Let $F=(w^{kl})_{k,l=0}^{n-1}$ be the discrete Fourier matrix of size $n$ where $w=\exp^{-\frac{2\pi i}{n}}$.  

It is a well-known  that  $F_n^4 = I_n$ where $I_n$ represents the identity matrix of dimension $n$. This leads to the conclusion that $F$ possess  precisely four eigenvalues, namely $\{\pm1,\pm i\}$, when $n\geq4$. Let $E_{\lambda}$ be the linear space consisting of all eigenvectors of $F$ corresponding to the eigenvalue $\lambda$. 

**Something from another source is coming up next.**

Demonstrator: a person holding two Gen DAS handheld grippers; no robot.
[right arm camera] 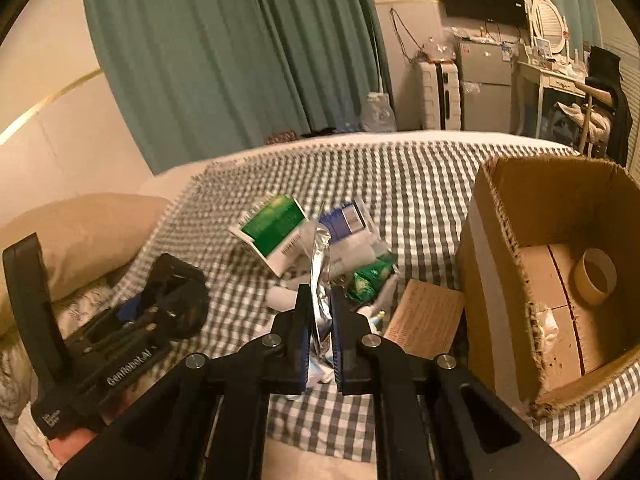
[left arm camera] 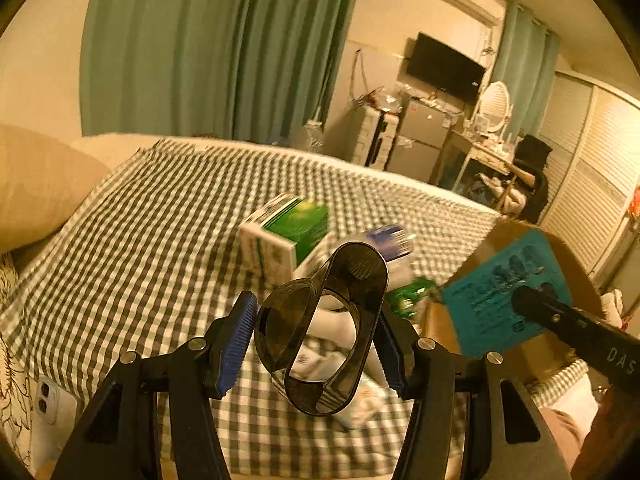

Let $P_{\lambda}$ be the projection onto $E_{\lambda}$. It is known that: 

$P_1=\frac{1}{4}(F^3+F^2+F+I)$ 

$P_{-1}=\frac{1}{4}(-F^3+F^2-F+I)$ 

$P_{i}=\frac{1}{4}(iF^3-F^2-iF+I)$ 

$P_{-i}=\frac{1}{4}(-iF^3-F^2+iF+I)$ 

Obviously $P_{\lambda}$s are mutually orthogonal and  $\sum P_{\lambda}=I$. Therefore any signal $x$ is decomposed into four orthgonal components 

$$x=P_1x+P_{-1}x+P_{i}x+P_{-i}x$$ 

If $y =P_{\lambda}x$, then $Fy=\lambda y$ is a direct consequence.

>Q.  What potential applications and advantages can be derived from this decomposition?